W niedzielę na stadionie #OrzechowaOsada PSŻ Poznań odbył się finał Mistrzostw Polski Par Klubowych. Po raz trzeci z rzędu najlepsi okazali się zawodnicy Orlen Oil Motoru Lublin, drugie miejsce wywalczyli zawodnicy KS Apatoru Toruń, a brąz zawisł na szyjach żużlowców z Wrocławia. Na łamach Radia Zielona Góra o medalu wypowiedział się wychowanek zielonogórskiej ekipy — Patryk Dudek
Bezbłędny Bartosz Zmarzlik, słaby występ Zielonej Góry
Finał Mistrzostw Polski Par Klubowych zdominował jeden zawodnik, a mianowicie Bartosz Zmarzlik, który nie znalazł swojego pogromcy i sam w pojedynkę wywalczył dla drużyny Orlen Oil Motoru Lublin 18 z 25 zdobytych oczek, sięgając tym samym po raz trzeci z rzędu po tytuł najlepszej parowej ekipy w naszym kraju. Znacznie ciekawiej było za ich plecami. Srebro ostatecznie wywalczyli zawodnicy KS Apatora Toruń. Ci o punkt pokonali brązowych medalistów — Betard Spartę Wrocław. Poniżej oczekiwań spisał się natomiast beniaminek PGE Ekstraligi — Novyhotel Falubaz Zielona Góra. „Myszki” zajęły 7, ostatnie miejsce w rywalizacji, przegrywając nawet z PSŻ Poznań. Co więcej, zielonogórzanie zgromadzili tylko 10 oczek. Tyle samo co sam Leon Madsen
O srebrnym medalu na łamach radia Zielona Góra wypowiedział się ich wychowanek — Patryk Dudek, który stwierdził, że miał apetyt na złoto – „Udało się wyrównać jeden z medali wywalczony w Zielonej Górze, jednak był apetyt na złoto — to na pewno. Jestem zadowolony (zdobył osiem oczek dop. red). Tylko ten pierwszy bieg, musieliśmy wskoczyć w 9. biegu, co trochę nas zmyliło z przełożeniem. Później dostosowaliśmy się do tych warunków torowych i było dobrze, sprzęt zachowywał się bardzo dobrze, wszystko idzie ku dobremu.

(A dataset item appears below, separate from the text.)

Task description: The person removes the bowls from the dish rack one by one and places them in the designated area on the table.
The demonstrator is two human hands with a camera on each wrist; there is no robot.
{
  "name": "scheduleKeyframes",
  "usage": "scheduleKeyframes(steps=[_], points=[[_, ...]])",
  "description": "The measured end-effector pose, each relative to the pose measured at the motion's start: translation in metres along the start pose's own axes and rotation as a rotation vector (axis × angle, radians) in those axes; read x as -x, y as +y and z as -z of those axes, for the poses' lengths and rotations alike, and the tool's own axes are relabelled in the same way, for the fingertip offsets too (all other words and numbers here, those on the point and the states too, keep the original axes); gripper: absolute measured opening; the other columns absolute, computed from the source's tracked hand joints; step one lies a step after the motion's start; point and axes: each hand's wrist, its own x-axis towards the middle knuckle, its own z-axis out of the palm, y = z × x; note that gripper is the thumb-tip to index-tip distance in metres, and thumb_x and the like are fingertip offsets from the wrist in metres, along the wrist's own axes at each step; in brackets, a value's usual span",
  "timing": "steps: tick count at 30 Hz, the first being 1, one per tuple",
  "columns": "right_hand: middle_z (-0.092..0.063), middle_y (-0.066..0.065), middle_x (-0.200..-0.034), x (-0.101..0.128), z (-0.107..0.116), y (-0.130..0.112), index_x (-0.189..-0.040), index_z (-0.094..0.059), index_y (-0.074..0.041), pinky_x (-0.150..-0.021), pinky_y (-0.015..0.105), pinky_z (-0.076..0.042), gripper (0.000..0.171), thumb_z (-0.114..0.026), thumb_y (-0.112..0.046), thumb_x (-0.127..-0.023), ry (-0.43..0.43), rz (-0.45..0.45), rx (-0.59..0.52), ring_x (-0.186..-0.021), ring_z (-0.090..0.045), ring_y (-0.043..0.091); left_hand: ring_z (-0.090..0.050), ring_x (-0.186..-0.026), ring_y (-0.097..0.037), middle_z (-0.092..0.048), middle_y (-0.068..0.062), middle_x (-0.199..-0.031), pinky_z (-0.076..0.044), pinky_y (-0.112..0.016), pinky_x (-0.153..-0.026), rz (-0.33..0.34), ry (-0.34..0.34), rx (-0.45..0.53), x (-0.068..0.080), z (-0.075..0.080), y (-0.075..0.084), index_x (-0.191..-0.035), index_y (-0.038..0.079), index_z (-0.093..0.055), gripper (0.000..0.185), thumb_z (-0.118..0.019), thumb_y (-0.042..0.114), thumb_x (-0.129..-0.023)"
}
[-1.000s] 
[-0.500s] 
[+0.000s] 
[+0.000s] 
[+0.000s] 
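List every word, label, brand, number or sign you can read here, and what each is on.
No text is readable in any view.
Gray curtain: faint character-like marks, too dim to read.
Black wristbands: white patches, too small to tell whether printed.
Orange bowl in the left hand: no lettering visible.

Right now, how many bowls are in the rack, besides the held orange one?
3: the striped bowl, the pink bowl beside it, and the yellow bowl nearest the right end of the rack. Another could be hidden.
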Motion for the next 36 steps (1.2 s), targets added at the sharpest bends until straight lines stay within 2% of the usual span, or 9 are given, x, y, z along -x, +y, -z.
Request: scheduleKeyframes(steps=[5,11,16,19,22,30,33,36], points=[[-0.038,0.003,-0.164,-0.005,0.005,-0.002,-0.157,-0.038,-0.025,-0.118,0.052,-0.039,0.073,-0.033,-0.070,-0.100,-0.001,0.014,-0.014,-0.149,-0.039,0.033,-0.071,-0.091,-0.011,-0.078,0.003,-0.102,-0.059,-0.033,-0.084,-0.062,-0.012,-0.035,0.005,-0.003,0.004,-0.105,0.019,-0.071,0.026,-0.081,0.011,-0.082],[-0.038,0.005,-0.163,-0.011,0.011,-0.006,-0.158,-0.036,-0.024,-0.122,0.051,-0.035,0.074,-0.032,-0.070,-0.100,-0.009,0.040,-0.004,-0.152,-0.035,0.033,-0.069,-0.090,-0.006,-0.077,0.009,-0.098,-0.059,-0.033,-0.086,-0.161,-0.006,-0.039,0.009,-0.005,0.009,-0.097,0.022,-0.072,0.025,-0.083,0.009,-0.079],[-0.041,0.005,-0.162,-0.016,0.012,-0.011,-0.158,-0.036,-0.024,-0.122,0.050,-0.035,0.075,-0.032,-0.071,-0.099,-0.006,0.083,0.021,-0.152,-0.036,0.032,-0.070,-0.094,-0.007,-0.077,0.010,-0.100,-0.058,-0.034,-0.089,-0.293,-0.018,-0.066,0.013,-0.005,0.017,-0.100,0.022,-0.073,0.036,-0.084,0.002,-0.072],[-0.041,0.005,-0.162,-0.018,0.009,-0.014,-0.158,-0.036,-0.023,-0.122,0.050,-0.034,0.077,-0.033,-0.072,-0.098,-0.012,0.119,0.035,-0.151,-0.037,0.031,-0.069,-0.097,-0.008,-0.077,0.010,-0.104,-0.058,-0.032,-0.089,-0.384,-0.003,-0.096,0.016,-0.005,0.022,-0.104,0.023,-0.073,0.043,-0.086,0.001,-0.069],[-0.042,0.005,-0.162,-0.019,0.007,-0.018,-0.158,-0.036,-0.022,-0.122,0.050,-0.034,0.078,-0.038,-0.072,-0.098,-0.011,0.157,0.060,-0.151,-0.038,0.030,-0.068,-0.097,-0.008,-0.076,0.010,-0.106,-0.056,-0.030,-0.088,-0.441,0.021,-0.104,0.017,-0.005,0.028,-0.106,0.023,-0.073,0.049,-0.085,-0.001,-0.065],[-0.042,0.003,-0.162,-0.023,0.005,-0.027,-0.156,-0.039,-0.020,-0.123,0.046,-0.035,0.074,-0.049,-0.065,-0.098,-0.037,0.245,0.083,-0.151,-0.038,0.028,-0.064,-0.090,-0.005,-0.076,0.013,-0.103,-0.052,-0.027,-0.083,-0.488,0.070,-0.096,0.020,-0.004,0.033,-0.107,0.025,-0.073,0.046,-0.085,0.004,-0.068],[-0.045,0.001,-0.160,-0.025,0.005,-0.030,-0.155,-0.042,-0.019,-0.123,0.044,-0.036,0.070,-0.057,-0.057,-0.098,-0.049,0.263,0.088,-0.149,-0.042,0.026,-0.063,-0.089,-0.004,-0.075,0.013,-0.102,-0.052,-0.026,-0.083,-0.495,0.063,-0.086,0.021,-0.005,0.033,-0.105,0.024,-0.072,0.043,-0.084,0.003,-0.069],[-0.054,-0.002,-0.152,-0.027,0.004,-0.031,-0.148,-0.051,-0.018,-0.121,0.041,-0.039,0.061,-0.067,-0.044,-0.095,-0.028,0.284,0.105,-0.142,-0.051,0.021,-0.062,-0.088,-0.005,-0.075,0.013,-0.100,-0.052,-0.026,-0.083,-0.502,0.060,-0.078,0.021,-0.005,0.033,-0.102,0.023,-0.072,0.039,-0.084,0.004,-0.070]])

–Umawialiśmy się wcześniej z trenerem, że raczej każdy z nas będzie jechał po cztery biegi, jednak wiemy, jak Emil radzi sobie w ostatnich tygodniach, pokiereszował się w Anglii czy w Łodzi. Dlatego też po prostu szybciej podziękował za występ, więc też jechałem za niego te wyścigi. Jestem tutaj raz do roku. Wydaje mi się, że tor był super przygotowany. Wiadomo, że nie na każdym torze da się ścigać, ale z czasem okazało się, że jest tutaj parę ścieżek „
Dołącz do nas na facebooku – kliknij TUTAJ
- Motor Lublin wrócił z dalekiej podróży i awansował do finału! Fenomenalny Lambert to za mało [RELACJA]
- Arged Malesa Ostrów nadal będzie silna? Rozpoczęły się negocjacje z liderami!
- Maksym Drabik wie, gdzie będzie jeździł w sezonie 2025. „Ma podpisane porozumienie”
- Bartosz Zmarzlik czy Lukas Podolski? Kogo wybiorą kibice w Lublinie?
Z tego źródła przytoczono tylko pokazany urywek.